WHAT THE EXERCISE ASKS: Return, from the data below, each line that contains the word "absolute".

=== Begin Enclosure ===

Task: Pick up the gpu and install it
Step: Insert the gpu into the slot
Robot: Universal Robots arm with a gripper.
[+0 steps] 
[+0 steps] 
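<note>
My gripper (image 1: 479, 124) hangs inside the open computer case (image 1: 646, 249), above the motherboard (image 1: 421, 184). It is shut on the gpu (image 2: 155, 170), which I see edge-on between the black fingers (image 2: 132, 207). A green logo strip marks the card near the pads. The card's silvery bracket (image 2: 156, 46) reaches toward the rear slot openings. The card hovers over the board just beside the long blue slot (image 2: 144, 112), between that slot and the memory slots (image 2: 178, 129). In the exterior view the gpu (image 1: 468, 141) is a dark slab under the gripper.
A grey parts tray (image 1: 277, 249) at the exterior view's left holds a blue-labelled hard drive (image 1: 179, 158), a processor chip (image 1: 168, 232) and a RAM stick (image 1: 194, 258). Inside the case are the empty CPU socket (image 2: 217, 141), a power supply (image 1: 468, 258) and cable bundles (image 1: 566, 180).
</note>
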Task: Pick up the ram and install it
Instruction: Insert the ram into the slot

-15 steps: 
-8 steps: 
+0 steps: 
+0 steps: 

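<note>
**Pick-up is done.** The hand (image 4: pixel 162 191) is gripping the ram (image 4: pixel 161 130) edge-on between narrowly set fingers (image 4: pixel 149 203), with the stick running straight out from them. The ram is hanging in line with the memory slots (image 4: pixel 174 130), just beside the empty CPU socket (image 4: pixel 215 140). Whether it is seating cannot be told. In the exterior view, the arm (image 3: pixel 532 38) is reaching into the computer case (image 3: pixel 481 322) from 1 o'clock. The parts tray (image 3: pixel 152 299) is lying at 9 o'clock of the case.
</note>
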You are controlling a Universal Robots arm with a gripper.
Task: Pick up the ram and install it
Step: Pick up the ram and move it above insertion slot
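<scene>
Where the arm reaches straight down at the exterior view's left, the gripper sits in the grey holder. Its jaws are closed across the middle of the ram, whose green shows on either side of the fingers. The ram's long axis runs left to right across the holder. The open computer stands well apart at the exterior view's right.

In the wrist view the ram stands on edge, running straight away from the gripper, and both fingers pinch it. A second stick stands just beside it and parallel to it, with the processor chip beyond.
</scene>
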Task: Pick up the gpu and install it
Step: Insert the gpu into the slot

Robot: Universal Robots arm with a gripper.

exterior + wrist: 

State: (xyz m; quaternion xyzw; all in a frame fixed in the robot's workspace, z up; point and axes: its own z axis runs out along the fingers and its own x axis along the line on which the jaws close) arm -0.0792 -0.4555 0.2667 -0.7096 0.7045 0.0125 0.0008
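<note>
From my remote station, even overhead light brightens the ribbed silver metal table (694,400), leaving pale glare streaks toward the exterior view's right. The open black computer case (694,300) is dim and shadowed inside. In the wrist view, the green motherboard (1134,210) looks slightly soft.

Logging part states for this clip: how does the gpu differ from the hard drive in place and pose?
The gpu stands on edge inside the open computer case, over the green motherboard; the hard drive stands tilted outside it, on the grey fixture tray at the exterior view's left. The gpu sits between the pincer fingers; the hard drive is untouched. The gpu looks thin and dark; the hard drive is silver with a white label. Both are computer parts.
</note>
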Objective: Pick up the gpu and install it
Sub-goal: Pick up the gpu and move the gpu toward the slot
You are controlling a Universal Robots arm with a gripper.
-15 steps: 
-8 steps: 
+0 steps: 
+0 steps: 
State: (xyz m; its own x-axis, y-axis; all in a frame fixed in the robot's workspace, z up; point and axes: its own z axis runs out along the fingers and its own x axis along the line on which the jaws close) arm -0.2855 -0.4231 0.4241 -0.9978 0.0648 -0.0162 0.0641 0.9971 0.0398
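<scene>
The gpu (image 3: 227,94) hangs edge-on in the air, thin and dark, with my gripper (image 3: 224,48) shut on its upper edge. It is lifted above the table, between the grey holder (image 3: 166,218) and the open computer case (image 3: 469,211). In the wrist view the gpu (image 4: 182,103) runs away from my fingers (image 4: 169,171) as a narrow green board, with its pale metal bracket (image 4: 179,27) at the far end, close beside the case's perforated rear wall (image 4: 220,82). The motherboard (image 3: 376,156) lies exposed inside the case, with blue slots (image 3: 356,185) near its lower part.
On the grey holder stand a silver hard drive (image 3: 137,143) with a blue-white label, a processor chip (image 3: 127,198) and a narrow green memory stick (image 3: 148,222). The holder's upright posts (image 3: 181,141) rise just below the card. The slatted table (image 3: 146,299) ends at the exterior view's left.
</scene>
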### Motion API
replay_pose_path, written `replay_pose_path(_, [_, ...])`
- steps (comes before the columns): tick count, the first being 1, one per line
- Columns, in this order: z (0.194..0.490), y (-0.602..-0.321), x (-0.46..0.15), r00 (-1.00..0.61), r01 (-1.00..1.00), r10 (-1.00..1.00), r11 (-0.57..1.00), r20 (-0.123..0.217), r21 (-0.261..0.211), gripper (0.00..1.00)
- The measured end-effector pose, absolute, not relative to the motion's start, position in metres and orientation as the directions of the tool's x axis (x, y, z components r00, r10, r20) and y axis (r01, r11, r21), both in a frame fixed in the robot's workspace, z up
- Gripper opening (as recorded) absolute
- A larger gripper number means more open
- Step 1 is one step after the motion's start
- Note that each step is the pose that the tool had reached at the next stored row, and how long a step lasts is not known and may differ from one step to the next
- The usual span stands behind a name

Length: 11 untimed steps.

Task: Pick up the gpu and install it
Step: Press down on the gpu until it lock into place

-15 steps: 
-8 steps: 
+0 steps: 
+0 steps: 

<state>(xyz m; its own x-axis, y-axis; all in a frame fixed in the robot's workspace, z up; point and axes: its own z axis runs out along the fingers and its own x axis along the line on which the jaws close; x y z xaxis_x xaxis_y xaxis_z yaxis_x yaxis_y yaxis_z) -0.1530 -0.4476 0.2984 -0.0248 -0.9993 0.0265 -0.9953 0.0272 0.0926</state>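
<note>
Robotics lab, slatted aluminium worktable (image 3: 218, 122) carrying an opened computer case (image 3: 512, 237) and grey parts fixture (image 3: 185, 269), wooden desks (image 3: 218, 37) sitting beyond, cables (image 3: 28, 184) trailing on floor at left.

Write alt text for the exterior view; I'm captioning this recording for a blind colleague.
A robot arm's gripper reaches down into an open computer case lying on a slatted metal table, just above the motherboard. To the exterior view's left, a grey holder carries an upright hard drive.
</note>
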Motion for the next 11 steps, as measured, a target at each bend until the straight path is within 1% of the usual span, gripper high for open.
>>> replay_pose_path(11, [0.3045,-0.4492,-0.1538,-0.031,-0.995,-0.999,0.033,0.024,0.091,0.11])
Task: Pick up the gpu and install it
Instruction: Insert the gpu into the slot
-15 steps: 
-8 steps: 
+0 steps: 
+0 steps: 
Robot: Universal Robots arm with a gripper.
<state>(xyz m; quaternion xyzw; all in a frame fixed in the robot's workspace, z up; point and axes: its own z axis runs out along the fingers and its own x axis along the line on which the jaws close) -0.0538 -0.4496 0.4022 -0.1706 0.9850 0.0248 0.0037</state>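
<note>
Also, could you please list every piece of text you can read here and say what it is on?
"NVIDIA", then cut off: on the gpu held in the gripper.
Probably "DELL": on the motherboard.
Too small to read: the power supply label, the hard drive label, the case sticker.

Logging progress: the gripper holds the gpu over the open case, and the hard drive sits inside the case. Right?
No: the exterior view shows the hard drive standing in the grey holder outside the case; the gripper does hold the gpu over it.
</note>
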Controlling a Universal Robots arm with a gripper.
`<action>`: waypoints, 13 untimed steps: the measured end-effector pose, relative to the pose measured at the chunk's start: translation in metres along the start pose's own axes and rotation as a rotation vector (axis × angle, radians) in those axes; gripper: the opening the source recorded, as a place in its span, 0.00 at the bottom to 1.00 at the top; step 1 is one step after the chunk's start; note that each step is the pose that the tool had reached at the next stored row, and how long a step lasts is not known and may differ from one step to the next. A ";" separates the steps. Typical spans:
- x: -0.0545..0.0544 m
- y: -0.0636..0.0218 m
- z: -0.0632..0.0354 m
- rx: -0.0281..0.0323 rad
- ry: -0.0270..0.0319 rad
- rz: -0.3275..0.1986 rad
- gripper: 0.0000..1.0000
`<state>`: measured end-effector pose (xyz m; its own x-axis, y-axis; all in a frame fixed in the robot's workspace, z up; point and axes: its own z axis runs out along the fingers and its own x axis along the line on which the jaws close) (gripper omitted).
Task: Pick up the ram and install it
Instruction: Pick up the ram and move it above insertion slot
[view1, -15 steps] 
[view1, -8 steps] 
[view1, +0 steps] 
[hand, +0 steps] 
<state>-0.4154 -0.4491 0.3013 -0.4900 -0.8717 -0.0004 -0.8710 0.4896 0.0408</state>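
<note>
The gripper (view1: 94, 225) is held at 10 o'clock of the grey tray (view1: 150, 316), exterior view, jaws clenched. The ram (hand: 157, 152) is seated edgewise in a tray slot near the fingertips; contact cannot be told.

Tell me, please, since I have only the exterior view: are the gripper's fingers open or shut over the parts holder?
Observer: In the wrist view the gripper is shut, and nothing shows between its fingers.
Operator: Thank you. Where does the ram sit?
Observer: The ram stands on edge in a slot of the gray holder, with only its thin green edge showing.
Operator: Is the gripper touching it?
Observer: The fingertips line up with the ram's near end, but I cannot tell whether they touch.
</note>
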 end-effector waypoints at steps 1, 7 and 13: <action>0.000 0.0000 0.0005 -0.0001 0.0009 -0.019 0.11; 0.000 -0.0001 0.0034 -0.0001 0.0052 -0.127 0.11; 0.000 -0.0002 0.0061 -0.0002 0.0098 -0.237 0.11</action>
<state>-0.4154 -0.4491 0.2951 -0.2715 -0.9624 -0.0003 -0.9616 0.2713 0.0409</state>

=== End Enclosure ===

EXPECTED ANSWER:
- The measured end-effector pose, absolute, not relative to the motion's start, position in metres and orientation as the directions of the tool's x axis (x, y, z components r00, r10, r20) and y axis (r01, r11, r21), both in a frame fixed in the robot's workspace, z up
- Gripper opening (as recorded) absolute

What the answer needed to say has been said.